Multiply this by 100 to get a range of 0 to 100.

X1 <- runif(100)
Data <- as.data.frame(X1)

Create a column of variables with evenly spaced numbers

Random numbers with a uniform distribution are not evenly spaced.

For example, this is the method when you want to make the variables on the horizontal axis of the scatter plot evenly spaced.

When dividing 0 to 1 into 10 equal parts to make 11 samples. You can make numbers in 0.1 increments.

n <- 11
Xmin <- 0
Xmax <- 1
X1 <- 0
Data <- as.data.frame(X1)
for (i in 1:n-1) {
Data[1+i,1]<- (Xmax - Xmin)/(n-1)*i+Xmin
}

Save the sample data as a csv file

In the sample code of Data Analysis by R ,R-EDA1 and R-QCA1 , the csv file can be used as input data in consideration of versatility.

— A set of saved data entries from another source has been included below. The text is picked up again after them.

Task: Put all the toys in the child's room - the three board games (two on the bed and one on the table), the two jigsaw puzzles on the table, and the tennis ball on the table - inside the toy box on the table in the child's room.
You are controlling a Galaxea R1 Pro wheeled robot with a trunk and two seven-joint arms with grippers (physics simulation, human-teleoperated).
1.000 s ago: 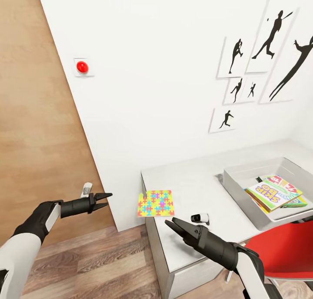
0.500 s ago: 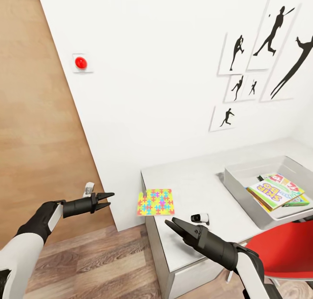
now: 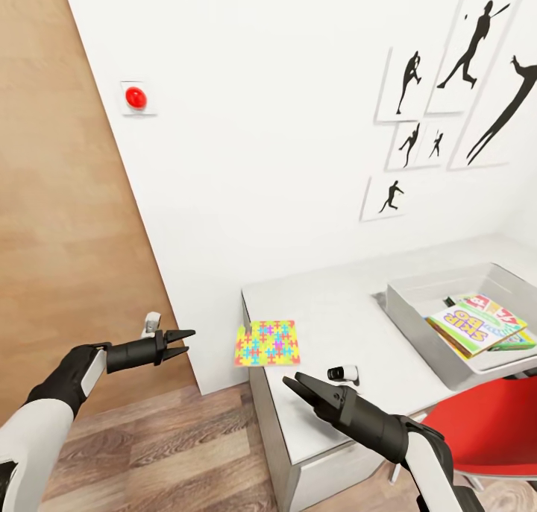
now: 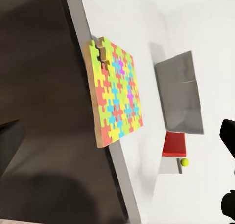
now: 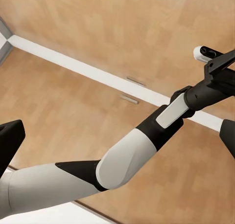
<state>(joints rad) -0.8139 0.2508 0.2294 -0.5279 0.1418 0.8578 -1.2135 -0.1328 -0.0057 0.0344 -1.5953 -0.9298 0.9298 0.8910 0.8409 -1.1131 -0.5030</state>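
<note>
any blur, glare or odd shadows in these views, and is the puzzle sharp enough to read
Head view: evenly lit, no glare, soft faint shadows; the jigsaw puzzle on the table is crisp. Left wrist view: the puzzle is sharp, the space under the table very dark, the tennis ball tiny. Right wrist view: flat light; the left arm looms large.

you see a matt smooth grey-white table (image 3: 335,311), a glossy printed jigsaw puzzle (image 3: 267,343), and a wood-plank floor (image 3: 171,445) with visible grain.
</note>
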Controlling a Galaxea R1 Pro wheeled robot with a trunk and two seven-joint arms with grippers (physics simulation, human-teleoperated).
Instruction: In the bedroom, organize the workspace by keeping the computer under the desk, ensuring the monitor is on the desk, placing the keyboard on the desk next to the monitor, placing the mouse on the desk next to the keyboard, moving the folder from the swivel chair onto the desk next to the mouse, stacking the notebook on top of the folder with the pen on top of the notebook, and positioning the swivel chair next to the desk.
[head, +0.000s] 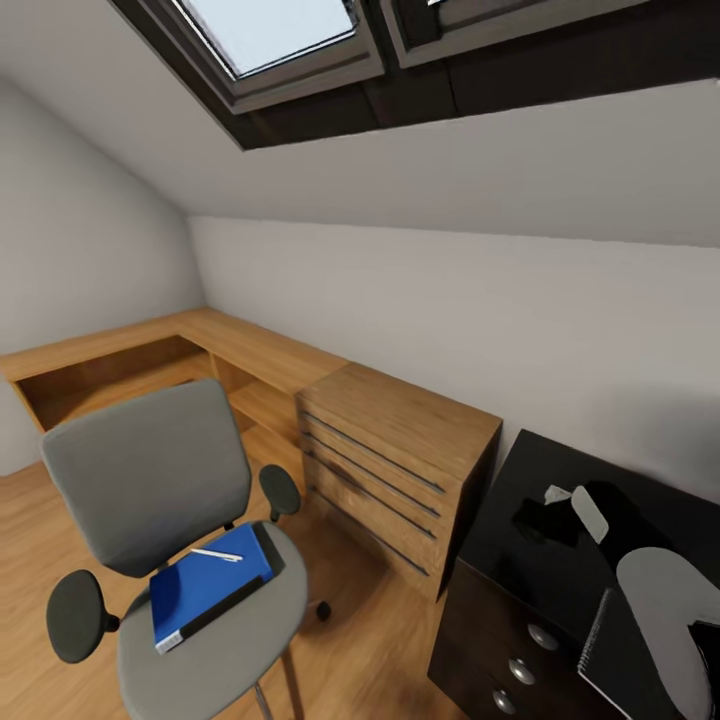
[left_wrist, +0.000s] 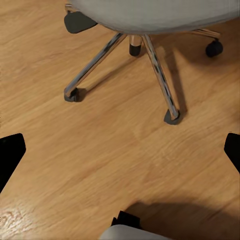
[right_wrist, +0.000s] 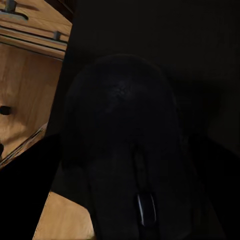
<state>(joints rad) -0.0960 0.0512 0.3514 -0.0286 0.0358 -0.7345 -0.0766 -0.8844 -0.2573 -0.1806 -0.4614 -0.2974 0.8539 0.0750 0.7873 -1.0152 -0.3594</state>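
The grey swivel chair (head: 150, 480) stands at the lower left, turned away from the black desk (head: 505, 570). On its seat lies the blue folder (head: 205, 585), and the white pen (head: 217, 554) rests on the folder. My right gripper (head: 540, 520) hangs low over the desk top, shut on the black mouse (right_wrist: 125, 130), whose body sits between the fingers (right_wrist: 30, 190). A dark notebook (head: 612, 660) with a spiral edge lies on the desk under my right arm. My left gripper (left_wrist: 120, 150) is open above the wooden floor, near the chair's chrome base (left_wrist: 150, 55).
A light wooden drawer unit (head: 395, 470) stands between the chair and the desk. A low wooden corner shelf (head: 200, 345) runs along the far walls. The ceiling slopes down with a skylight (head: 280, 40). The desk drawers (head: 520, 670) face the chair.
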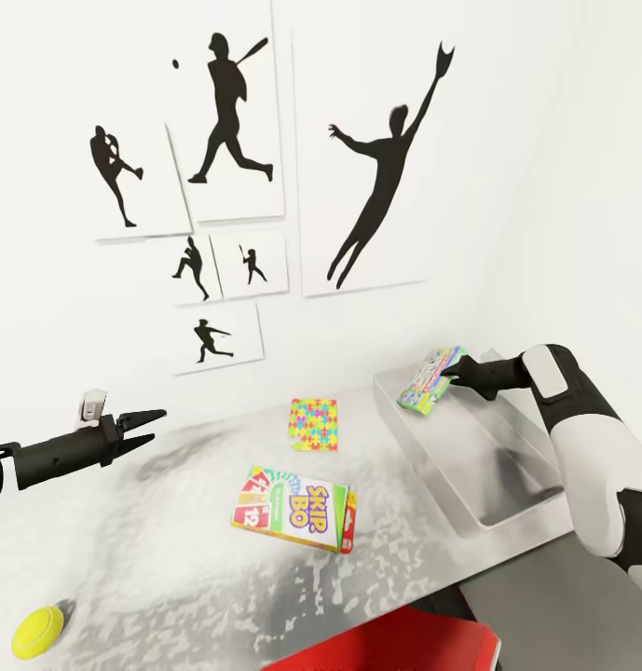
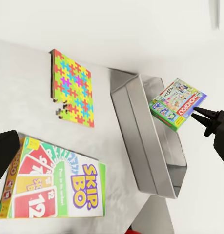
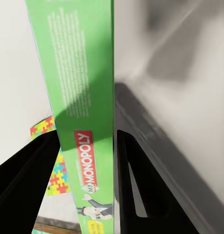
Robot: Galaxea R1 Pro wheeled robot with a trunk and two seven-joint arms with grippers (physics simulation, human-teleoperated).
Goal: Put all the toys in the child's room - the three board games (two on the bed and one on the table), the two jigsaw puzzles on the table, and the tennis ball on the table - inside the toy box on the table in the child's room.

In the following, it is assumed that the sample data put in the PC with the name "Data" will be saved as "Data.csv" in the folder "Rtest" directly under the C drive.

If there is no sample name

write.csv(Data, row.names = FALSE, "C:/Rtest/Data.csv")

If the data frame does not have a sample name, save it as "row.names = FALSE".

If you set it to TRUE, it will be a csv file that contains the line number in the first column. If you also want to use line numbers in your analysis, set it to TRUE.

If there is a sample name

write.csv(Data, row.names = TRUE, "C:/Rtest/Data.csv")

For example, in the case of mtcars, the car name is a sample name, not a variable.

If you set "row.names = FALSE", a file without sample names will be created.